In the data below, find the line that contains "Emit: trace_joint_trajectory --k" and the line that contains "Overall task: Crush". Copy both, plus every line between them, exactly.

-------- DATA SUPPLIED

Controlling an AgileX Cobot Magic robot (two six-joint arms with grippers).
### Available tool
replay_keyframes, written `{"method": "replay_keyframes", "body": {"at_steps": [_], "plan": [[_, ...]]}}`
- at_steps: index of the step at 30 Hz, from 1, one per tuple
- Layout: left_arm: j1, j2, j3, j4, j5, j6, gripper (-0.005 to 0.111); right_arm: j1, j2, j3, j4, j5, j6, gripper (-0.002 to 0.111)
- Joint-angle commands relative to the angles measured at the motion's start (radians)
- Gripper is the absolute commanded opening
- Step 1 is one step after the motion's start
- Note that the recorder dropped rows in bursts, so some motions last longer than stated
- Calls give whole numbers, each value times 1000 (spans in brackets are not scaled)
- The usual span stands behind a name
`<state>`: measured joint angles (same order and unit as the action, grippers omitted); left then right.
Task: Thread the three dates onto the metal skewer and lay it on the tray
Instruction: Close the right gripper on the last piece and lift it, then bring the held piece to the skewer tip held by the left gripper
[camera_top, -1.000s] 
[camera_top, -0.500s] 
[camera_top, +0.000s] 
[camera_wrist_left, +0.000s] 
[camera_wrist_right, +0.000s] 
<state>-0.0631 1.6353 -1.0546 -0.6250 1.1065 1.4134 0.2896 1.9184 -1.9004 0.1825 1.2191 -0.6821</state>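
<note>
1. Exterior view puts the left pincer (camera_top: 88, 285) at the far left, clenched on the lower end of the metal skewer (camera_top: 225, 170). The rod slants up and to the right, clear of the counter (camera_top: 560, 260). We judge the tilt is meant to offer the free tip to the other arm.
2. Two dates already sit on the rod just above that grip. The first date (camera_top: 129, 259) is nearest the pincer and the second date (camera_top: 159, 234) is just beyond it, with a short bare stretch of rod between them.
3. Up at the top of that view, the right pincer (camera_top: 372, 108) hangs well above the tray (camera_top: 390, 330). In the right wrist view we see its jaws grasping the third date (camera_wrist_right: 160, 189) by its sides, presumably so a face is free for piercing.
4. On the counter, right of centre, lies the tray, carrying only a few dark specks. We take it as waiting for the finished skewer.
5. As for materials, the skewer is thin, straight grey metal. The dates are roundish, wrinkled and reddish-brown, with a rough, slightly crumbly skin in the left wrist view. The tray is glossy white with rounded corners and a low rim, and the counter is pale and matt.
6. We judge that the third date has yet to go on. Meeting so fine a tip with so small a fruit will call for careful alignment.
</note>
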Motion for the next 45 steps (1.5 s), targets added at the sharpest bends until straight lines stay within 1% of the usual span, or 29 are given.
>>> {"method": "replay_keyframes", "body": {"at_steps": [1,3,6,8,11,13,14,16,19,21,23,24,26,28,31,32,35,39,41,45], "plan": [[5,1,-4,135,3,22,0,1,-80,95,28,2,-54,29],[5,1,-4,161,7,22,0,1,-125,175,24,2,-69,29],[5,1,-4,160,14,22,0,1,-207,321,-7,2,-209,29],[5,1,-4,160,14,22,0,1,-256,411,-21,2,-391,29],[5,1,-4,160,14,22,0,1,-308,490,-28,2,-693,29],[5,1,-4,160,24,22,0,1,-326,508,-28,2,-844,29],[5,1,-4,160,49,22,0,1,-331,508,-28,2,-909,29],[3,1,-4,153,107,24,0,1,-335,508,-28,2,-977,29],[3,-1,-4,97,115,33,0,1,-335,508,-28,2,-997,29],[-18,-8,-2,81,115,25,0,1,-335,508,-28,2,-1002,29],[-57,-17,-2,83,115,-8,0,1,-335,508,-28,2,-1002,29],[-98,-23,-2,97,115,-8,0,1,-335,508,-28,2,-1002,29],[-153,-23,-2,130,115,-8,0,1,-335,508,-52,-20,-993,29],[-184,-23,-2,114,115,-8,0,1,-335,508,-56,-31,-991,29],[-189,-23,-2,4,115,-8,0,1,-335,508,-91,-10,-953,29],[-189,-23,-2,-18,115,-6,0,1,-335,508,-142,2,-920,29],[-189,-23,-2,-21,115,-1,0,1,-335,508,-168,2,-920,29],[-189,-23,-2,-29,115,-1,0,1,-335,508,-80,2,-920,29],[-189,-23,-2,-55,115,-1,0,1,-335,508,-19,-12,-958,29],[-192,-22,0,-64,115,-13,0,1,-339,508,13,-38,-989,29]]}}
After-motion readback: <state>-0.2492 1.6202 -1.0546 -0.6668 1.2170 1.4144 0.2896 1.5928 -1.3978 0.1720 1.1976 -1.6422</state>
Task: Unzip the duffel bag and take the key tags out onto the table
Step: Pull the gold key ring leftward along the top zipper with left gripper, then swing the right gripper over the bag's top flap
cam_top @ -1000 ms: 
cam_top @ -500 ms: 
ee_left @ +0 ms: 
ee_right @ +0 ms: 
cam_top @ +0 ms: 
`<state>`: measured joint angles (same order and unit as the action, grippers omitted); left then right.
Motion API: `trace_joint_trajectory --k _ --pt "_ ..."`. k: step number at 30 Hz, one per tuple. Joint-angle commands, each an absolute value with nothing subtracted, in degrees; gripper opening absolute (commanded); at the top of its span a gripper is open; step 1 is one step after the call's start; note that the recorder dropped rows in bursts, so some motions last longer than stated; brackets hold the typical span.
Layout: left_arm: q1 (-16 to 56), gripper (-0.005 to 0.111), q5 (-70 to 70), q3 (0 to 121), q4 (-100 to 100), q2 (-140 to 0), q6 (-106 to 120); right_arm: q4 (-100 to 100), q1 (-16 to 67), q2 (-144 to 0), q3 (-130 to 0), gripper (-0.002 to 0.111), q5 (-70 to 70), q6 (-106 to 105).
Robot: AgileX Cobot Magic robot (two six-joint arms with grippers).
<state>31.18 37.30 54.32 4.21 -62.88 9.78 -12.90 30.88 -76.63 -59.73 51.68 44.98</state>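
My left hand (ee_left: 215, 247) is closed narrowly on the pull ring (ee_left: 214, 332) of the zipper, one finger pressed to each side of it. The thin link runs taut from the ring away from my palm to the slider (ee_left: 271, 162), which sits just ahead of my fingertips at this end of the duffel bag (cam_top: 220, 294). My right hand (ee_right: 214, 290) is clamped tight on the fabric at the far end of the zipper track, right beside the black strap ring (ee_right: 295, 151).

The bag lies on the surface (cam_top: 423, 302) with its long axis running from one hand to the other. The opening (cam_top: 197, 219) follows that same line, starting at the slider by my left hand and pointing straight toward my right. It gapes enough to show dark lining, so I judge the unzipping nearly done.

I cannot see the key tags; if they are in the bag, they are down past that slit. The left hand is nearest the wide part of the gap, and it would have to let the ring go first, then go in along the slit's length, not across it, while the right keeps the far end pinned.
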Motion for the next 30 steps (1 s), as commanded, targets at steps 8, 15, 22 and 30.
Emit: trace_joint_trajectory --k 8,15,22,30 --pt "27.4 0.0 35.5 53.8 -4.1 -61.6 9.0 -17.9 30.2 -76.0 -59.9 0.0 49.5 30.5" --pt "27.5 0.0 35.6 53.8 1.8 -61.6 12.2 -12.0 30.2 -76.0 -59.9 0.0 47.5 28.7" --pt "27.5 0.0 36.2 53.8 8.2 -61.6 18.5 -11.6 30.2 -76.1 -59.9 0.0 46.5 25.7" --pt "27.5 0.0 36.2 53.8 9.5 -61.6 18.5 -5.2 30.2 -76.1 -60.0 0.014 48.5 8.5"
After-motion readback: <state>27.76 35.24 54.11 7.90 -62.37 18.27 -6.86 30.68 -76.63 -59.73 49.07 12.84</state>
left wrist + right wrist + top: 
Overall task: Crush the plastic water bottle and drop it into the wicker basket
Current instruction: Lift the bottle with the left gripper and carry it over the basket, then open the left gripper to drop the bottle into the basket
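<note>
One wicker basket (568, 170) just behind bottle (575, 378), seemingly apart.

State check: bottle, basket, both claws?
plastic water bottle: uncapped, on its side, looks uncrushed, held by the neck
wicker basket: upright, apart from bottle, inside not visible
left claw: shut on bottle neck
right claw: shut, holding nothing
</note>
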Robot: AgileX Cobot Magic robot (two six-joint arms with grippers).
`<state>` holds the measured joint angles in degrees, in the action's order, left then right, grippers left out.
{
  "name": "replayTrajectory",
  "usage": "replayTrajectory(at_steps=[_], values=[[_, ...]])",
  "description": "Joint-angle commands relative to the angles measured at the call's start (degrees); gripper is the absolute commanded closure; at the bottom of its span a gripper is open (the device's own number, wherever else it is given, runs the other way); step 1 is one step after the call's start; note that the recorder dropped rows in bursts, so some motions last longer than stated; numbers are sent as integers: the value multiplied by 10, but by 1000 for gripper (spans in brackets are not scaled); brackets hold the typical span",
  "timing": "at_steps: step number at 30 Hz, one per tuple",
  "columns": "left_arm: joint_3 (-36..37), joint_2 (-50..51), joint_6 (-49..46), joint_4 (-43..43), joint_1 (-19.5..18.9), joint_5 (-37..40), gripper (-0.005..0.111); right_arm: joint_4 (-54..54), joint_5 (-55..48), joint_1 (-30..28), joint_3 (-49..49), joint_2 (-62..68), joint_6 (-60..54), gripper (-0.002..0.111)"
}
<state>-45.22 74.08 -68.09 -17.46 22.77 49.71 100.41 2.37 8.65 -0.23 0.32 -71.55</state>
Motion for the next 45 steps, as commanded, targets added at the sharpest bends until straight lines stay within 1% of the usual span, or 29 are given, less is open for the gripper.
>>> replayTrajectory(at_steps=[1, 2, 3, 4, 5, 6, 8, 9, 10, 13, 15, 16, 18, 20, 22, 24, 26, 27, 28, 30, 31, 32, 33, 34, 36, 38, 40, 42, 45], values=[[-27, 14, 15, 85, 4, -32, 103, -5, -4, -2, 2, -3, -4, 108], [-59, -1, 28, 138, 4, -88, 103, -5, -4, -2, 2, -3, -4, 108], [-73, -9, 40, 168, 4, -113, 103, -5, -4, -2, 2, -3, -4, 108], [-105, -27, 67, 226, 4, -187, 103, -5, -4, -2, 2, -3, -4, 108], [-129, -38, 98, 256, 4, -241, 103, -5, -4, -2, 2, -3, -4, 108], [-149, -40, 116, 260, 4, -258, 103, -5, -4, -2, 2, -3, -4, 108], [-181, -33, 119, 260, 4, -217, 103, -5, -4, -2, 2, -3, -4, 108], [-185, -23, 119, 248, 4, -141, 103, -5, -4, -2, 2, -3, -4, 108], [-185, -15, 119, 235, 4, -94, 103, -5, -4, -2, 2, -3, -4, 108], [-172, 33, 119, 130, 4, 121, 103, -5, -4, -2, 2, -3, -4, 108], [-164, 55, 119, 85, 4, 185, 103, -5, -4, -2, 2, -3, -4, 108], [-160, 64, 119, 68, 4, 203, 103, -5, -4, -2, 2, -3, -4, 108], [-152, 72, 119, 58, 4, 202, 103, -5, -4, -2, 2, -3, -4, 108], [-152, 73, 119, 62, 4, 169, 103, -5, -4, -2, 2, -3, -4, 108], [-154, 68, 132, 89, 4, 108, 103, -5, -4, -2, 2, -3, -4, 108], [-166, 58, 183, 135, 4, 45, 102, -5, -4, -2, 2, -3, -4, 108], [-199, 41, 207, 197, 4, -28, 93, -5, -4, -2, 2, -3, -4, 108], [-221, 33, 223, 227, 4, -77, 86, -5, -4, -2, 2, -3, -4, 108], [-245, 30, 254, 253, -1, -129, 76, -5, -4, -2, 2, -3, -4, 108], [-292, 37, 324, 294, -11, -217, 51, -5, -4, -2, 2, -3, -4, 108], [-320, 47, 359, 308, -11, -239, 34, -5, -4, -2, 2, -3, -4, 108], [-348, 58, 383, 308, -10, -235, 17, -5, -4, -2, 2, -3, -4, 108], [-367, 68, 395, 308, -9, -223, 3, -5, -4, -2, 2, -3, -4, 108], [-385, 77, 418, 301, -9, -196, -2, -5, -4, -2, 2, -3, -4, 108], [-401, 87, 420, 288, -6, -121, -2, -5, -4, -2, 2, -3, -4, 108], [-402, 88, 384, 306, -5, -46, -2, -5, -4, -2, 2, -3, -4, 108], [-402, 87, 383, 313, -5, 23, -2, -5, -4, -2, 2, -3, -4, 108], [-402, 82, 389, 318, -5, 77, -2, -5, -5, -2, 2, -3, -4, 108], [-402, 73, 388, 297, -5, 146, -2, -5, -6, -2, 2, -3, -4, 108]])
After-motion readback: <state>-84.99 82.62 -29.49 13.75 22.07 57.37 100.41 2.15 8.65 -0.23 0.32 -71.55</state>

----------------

*WRITTEN REPLY*
Emit: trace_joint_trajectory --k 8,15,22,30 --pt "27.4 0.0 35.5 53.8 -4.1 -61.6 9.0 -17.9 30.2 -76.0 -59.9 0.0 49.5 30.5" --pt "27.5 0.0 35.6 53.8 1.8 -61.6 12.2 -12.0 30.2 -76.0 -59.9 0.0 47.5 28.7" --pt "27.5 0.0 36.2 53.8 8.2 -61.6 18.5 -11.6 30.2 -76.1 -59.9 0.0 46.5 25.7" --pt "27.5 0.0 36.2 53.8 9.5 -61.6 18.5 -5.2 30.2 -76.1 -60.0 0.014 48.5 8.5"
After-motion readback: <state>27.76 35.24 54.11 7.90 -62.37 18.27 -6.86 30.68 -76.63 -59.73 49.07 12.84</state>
left wrist + right wrist + top: 
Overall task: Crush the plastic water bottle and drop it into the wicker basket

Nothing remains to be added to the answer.